Rick tried to reconnect the wire he had cut. The ends barely touched; the wire had been tight. He couldn't hold contact.
Jerry had to understand that the controls were working. If only he had a microphone, a key – anything with which to signal.
The heat was increasing rapidly. The temperature must surely be over a hundred. Pegasus had reached the air again, and was falling out of control!
CHAPTER XIX
The Unyielding Ground
Prince Machiavelli began to cry. He let Rick know he didn't like the heat in a series of sobbing yelps.
Rick glanced up, surprised at the sudden noise, and flashed his light on the monk. The little animal was suffering from the heat, the fur of his head matted and his eyes staring. Dangling from his little chest was the stethoscope Rick had ripped away to get the tape.

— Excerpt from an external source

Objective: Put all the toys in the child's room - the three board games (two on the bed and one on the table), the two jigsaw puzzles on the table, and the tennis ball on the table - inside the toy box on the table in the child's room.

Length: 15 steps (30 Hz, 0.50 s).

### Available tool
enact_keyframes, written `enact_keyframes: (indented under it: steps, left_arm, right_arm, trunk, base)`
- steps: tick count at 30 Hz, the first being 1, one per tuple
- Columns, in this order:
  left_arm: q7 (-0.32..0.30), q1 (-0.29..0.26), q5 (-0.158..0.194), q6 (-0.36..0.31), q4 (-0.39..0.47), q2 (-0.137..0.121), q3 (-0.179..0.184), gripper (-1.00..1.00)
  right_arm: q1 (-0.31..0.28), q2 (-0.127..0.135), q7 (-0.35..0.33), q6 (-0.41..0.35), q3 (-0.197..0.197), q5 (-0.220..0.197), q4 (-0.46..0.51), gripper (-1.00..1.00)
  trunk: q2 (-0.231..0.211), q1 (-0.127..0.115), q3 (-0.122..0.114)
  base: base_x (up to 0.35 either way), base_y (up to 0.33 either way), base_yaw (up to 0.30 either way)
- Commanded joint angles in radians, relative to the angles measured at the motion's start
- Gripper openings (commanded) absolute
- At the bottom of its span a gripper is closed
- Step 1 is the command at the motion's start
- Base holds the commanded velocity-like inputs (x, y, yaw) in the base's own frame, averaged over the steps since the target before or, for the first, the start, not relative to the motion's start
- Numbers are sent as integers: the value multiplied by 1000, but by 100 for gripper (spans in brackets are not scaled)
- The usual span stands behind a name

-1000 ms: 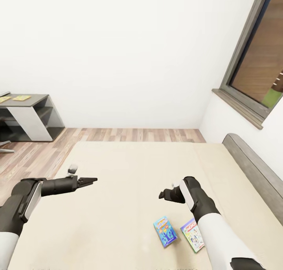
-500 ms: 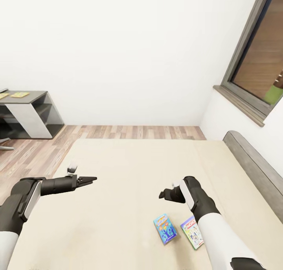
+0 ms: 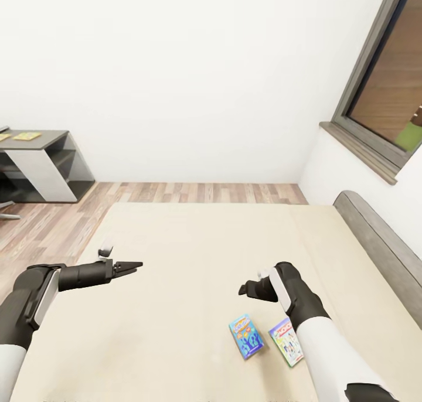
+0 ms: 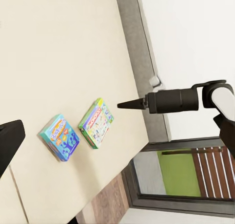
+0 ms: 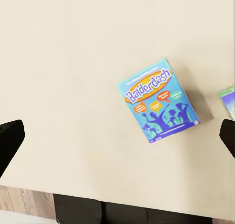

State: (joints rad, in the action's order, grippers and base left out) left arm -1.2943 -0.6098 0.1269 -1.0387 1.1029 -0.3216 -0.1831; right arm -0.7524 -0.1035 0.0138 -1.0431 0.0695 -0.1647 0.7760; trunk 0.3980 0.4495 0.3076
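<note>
Two board games lie side by side on the bed's beige mattress [image 3: 199,255], near its front right. One is bright blue [image 3: 246,336] [image 5: 156,106] [image 4: 59,137]. The other is white-and-green [image 3: 286,341] [image 4: 96,123]. My right gripper [image 3: 243,289] hovers open just above and behind the blue box, its fingertips [image 5: 10,141] spread wide with nothing between them. My left gripper [image 3: 133,266] hangs open over the mattress's left side, well away from the boxes. The table [image 3: 53,137] stands far left with a yellowish jigsaw puzzle [image 3: 26,136] on it. The toy box and tennis ball are out of view.
A grey headboard [image 3: 375,244] runs along the bed's right side under a dark-framed window [image 3: 375,97]. Wood-plank floor [image 3: 205,194] lies between the bed and the white wall. The table has a white slanted panel [image 3: 36,176].
The whole picture has shifted a little, so the camera has moved: bed, table and boxes sit slightly differently in view. Both arms keep the same pose, and the boxes lie untouched.
</note>
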Motion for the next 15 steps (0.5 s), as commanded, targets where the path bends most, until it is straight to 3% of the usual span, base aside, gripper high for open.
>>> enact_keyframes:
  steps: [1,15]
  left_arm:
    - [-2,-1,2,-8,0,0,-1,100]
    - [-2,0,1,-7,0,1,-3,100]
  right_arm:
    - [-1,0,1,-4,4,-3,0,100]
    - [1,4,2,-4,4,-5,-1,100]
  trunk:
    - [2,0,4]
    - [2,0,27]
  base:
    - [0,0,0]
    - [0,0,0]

Rick stared at it. If only …
He fought his body's tendency to fly to the top of the rocket and got a firm grip with one leg around the channel under the spacemonk, then he took the stethoscope bell and began to tap in Morse code:
T-A-K-E C-O-N-T-R-O-L T-A-K-E C-O-N-T-R-O-L.
In the blockhouse, Charlie Kassick was watching the display with an anxious eye. Suddenly the straight line – a reading of zero – that had begun when the stethoscope quit functioning began to break up into a regular pattern.
Charlie couldn't read Morse code. He only knew there was something strange going on. He let out a yell that brought John Gordon jumping to his side.
Gordon studied the strange pattern, a square wave shape, a blank, then a peak followed by a square wave shape, a blank, then a square wave, peak, and square …
Rick was still tapping when he heard the sudden whine of servomotors. The rocket tilted but continued its fall, rushing toward earth while its nose swung slightly upward. Then the airfoils took hold and Pegasus began to climb once more.
Rick was flat on the floor, thrown there for a few seconds when gravity became normal. He climbed to his feet again, fighting pain and weakness. Jerry Lipton was flying Pegasus. It was a reprieve. The boy and the marmoset had a chance after all, if the heat didn't get them. Rick could feel his skin tighten, feel the moisture baking out of him.
He held on to the channel with one hand and found the stethoscope with the other. Concentrating, he tapped out a message.
E-R-T-H-M-A-N I-N E-L-E-C-T-R-O-N-C G-R-P H-E O-N-E O-F L-S-T T-O E-N-T-R R-O-C-K-T.
He signed his initials.
The rocket was dipping toward earth again, in accordance with the landing flight plan. It was traveling nearly ten thousand miles an hour. The speed had to be lost, and the only way to lose it was by friction against the air. But uncontrolled friction would turn it into a meteor, so Jerry was letting the heat build up by diving the rocket, then turning it upward again in a long glide, where it could cool in the outer fringes of atmosphere. Little by little it was losing its excess of kinetic energy.
Pegasus went into the atmosphere again in a long, shallow, turning glide. The heat built up until Rick's tense, weakened condition couldn't tolerate it any longer. He slid to the floor, unconscious.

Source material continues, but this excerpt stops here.